Required action
A word-for-word copy of the listing is required, and it must contain no pictures.

Data below
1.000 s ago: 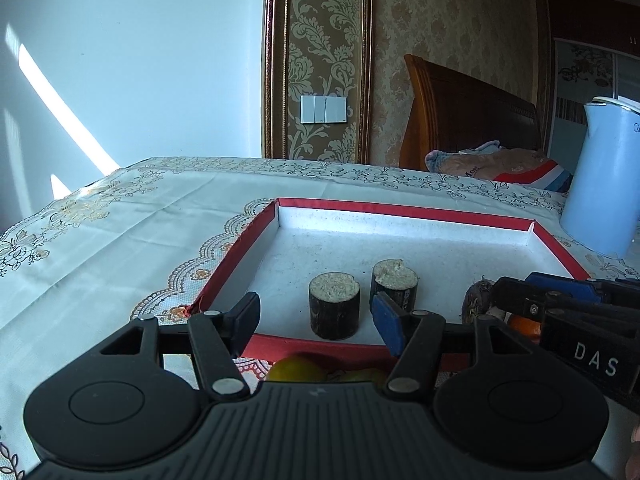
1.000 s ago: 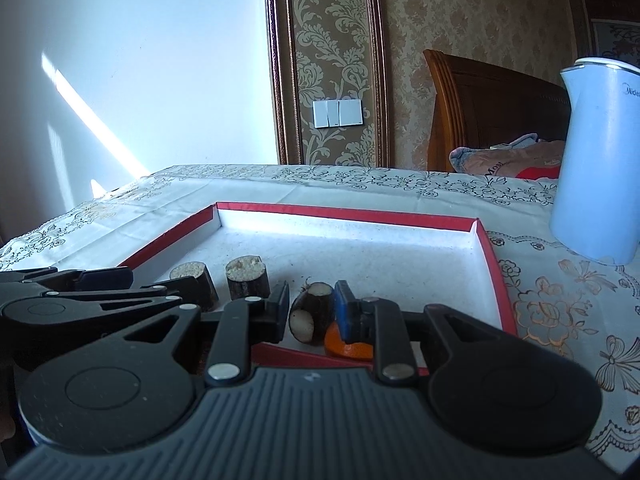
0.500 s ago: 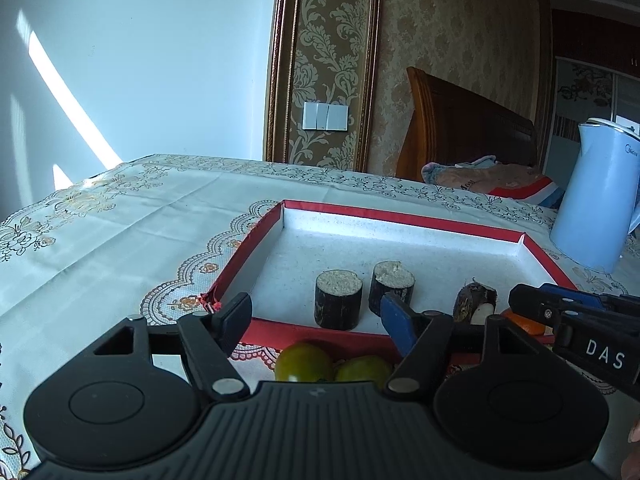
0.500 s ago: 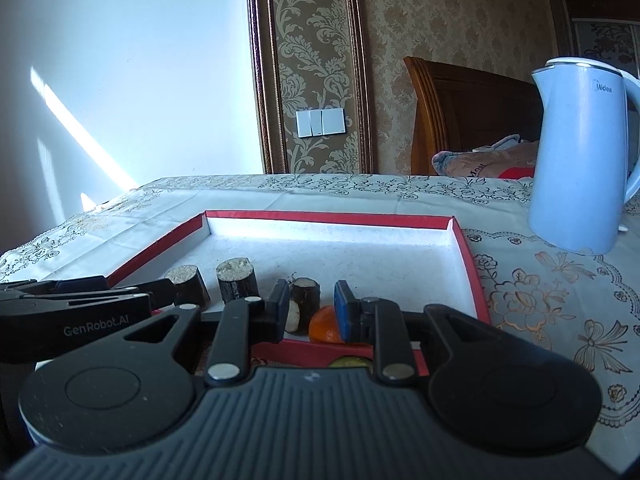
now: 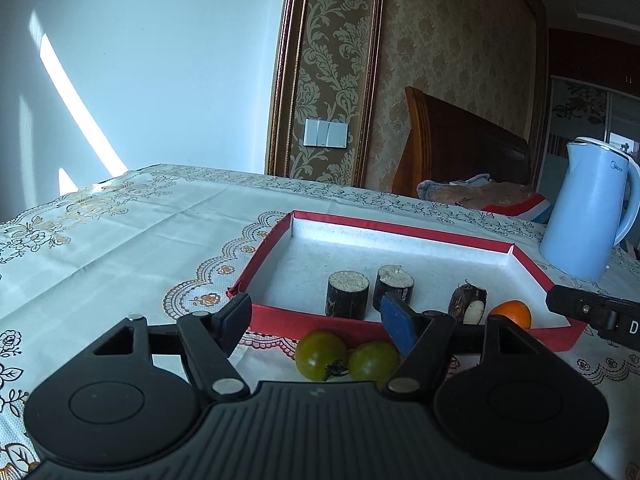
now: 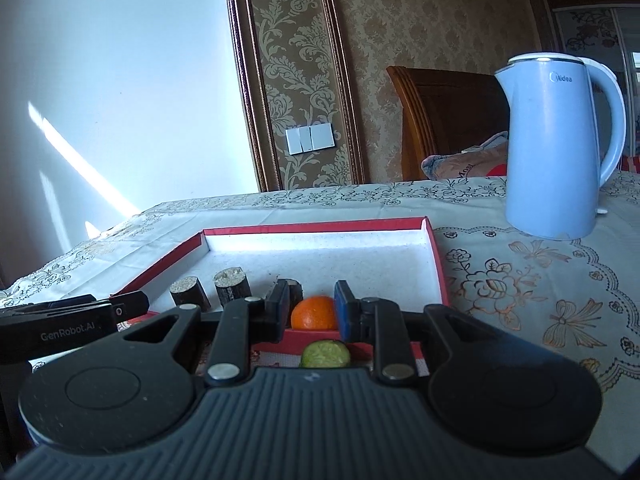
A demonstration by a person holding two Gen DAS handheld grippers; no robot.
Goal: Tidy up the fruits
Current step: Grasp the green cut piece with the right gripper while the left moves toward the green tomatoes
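The left claw (image 5: 316, 318) hangs spread wide and empty over two green tomatoes (image 5: 321, 354) on the table (image 5: 132, 232), just outside the red tray (image 5: 280, 320). The right claw (image 6: 311, 308) is parted too, framing an orange (image 6: 313, 312) inside the tray's near edge without visibly touching it. A cucumber slice (image 6: 325, 354) is half hidden by that claw's body. Three dark cut stubs (image 5: 347, 294) stand inside; what fruit they are is unclear.

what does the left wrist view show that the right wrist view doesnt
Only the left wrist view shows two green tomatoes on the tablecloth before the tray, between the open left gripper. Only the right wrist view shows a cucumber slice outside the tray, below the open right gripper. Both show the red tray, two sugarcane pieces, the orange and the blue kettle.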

Output for this task
1.000 s ago: 
1.000 s ago: 
0.500 s ago: 
0.500 s ago: 
now: 
now: 
A demonstration by a person holding two Gen DAS handheld grippers; no robot.
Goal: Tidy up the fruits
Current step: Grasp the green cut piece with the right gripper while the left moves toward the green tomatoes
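The left claw (image 5: 316, 318) hangs spread wide and empty over two green tomatoes (image 5: 321, 354) on the table (image 5: 132, 232), just outside the red tray (image 5: 280, 320). The right claw (image 6: 311, 308) is parted too, framing an orange (image 6: 313, 312) inside the tray's near edge without visibly touching it. A cucumber slice (image 6: 325, 354) is half hidden by that claw's body. Three dark cut stubs (image 5: 347, 294) stand inside; what fruit they are is unclear.

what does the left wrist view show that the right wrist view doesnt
Only the left wrist view shows two green tomatoes on the tablecloth before the tray, between the open left gripper. Only the right wrist view shows a cucumber slice outside the tray, below the open right gripper. Both show the red tray, two sugarcane pieces, the orange and the blue kettle.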

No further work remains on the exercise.